Intanto occorre precisare che i finanziamenti alla ricerca sono, in generale, 4-5 volte inferiori rispetto ad altri Paesi, quindi il settore nanotech rientra nella media. In ogni caso ritengo che la situazione sia migliorata. Basti pensare che Nanomat è nato grazie al sostegno finanziario della Regione Piemonte. E non è una scelta tanto scontata perché è più facile decidere di favorire i singoli settori produttivi (es. indotto auto, tessile, aerospazio, farmaceutico…) piuttosto che ambiti aspecifici come le nanotecnologie.
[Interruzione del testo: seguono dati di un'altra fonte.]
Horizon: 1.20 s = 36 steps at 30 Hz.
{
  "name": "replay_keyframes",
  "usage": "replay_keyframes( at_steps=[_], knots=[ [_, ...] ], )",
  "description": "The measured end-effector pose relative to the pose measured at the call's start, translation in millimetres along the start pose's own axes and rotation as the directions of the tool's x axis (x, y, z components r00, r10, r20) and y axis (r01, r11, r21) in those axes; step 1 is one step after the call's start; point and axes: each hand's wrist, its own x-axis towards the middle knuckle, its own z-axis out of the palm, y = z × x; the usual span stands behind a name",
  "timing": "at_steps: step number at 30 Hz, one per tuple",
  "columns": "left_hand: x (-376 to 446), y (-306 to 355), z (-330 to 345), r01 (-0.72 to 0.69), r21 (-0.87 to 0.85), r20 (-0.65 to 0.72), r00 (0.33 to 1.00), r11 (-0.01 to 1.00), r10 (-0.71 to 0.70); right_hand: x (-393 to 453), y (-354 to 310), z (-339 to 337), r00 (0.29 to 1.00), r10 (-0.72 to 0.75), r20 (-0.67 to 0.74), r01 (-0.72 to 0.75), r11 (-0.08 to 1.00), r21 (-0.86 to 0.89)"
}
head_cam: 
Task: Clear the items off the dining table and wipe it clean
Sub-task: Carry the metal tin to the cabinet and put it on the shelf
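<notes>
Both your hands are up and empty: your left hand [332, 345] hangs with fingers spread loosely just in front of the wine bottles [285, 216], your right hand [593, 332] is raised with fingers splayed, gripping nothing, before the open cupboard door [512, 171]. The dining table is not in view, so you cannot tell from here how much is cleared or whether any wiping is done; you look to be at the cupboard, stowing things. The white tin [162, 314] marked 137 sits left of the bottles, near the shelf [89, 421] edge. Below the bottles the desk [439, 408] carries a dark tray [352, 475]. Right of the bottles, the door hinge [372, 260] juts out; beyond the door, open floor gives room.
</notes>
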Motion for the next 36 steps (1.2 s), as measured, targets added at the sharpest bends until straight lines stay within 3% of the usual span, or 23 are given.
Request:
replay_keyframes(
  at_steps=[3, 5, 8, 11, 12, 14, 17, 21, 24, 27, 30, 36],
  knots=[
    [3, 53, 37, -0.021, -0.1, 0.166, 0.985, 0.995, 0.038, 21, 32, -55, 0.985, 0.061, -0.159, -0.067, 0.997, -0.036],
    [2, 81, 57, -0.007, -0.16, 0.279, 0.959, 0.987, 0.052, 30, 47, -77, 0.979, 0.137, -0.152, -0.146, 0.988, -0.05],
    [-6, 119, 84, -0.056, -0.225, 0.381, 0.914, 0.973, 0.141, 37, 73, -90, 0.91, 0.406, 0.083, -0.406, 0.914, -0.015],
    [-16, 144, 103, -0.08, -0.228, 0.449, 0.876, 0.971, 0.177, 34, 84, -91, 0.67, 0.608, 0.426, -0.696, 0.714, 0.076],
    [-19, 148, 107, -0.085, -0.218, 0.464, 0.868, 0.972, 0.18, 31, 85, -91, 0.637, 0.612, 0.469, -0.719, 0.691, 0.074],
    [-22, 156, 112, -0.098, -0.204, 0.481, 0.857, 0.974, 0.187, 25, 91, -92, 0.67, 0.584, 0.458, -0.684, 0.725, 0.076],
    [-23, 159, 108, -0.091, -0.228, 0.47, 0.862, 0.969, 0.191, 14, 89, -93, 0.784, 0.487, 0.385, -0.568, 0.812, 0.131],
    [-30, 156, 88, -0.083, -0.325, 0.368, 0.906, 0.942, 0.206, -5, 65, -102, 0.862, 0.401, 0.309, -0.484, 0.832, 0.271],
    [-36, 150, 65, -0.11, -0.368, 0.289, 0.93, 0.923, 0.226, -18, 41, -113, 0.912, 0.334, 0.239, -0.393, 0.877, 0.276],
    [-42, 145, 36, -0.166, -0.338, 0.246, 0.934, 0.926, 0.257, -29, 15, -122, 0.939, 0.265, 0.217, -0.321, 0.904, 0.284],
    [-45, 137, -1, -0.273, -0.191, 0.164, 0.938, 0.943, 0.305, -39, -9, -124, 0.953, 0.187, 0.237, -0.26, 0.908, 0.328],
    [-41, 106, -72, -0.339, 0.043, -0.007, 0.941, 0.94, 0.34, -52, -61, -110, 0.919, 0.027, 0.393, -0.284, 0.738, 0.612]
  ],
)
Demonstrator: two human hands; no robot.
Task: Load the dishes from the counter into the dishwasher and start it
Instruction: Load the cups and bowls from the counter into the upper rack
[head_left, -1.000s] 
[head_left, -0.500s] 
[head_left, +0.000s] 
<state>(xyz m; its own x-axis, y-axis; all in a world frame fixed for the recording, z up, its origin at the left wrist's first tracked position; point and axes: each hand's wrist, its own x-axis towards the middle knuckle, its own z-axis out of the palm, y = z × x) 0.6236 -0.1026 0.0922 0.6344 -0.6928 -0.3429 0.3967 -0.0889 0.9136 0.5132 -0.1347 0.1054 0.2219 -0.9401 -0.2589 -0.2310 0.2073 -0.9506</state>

La durata del progetto Nanomat è di 18 mesi, perché così pochi?

Perché ci sono stati tempi più lunghi del previsto in fase preliminare, cioè nella valutazione e nell’approvazione dei progetti dimostratori. Il programma, d’altronde, punta a stimolare i centri di eccellenza e di ricerca già attivi nel settore, per tradurli in applicazioni utili a livello imprenditoriale: conta dunque su una buona base preesistente. In questi 18 mesi si tratta soprattutto di accelerare il trasferimento. È una corsa affannosa, ma speriamo di farcela.